ここでの食事は基本的にビュッフェ形式になっているそうで、お皿をもって順番に料理を取り分けていく。ベーコンのような人気があるものは基本的に取れる個数に制限がかかっており、それを破るとカルロスさんよりキツいペナルティが与えられるんだとか。

「おはようございます、カルロスさん」
「君か。おはよう」
「すごいですね、どれもとても美味しそうです」
「ああ、口に合うと嬉しいな」

 ベーコン、ピラフ。スクランブルエッグにサラダを取り分けて、私はイリスさんの後ろについて歩いていった。

「ちょっと、なんでソイツがここにいるのさ」

 そう言って口を尖らせたのはこの船の整備士、ルドルフさん。

「おはようニーナちゃん。ゆっくり眠れたかしら」

 ルドルフさんの隣にはサミュエルさんが。
 ピノくんもイリスさんも、空いている席に腰を下ろした。

 残席の数からして、このテーブルは幹部の方たちがまとまって座ってるところなんじゃないのかな?
 そんなところに私が座ってしまってて良いんだろうかと思ったが、すぐに答えにたどり着いた。


 そっか。

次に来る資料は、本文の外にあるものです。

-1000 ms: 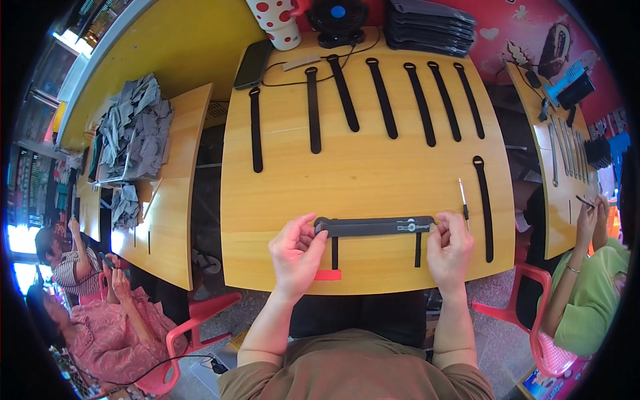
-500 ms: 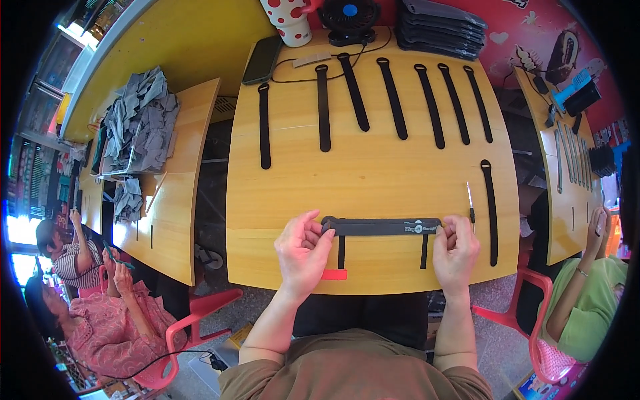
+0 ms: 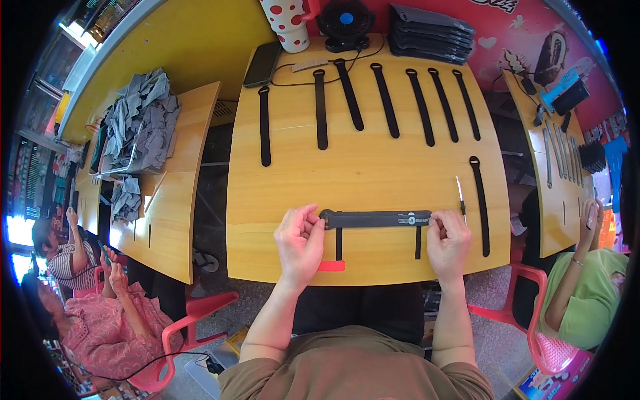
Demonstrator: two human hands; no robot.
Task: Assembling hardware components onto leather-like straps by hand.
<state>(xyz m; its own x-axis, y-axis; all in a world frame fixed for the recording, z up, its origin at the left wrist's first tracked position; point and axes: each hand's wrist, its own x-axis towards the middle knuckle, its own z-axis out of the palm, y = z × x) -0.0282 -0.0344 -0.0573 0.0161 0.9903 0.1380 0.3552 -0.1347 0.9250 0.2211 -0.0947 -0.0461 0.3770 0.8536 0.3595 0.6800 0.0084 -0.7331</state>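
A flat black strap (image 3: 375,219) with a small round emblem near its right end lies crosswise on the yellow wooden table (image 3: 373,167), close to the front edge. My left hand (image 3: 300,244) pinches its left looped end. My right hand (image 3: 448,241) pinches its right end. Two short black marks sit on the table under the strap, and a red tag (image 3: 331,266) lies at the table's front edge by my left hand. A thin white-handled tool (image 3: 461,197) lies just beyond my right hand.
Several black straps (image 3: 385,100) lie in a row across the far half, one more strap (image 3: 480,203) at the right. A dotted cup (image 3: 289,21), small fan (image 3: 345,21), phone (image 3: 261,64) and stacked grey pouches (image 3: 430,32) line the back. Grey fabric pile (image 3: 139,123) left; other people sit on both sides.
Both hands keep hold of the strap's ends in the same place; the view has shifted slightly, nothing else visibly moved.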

多分、これは見張りだ。

 ジャバウォックの方からしてみれば、私は正体不明の不審人物でしかない。正規の船には乗れずに空賊を使って王都を目指そうとしてる女なんて怪しいことこの上ないだろう。だから幹部の方たちが周りを固めて見張っているんだ。


 彼らに促され、サミュエルさんの隣に着く。
 それにしてもすごい人だな。見張りと、最低限船を飛ばすのに必要な人員を除いたジャバウォックのほぼ全員がここに集まっているそうだ。

「それでもうちは、空賊の中では少数精鋭なのよ」
「そうなんですか?」
「普通は100人とか200人とか船に乗っているものだから。もっとも、このホワイト・アリス号にはそこまでの人は乗せられないけど」
「当たり前だ。僕のアリスは繊細なんだ」

 サミュエルさんの言葉に、ルドルフさんはうんうんと頷いていた。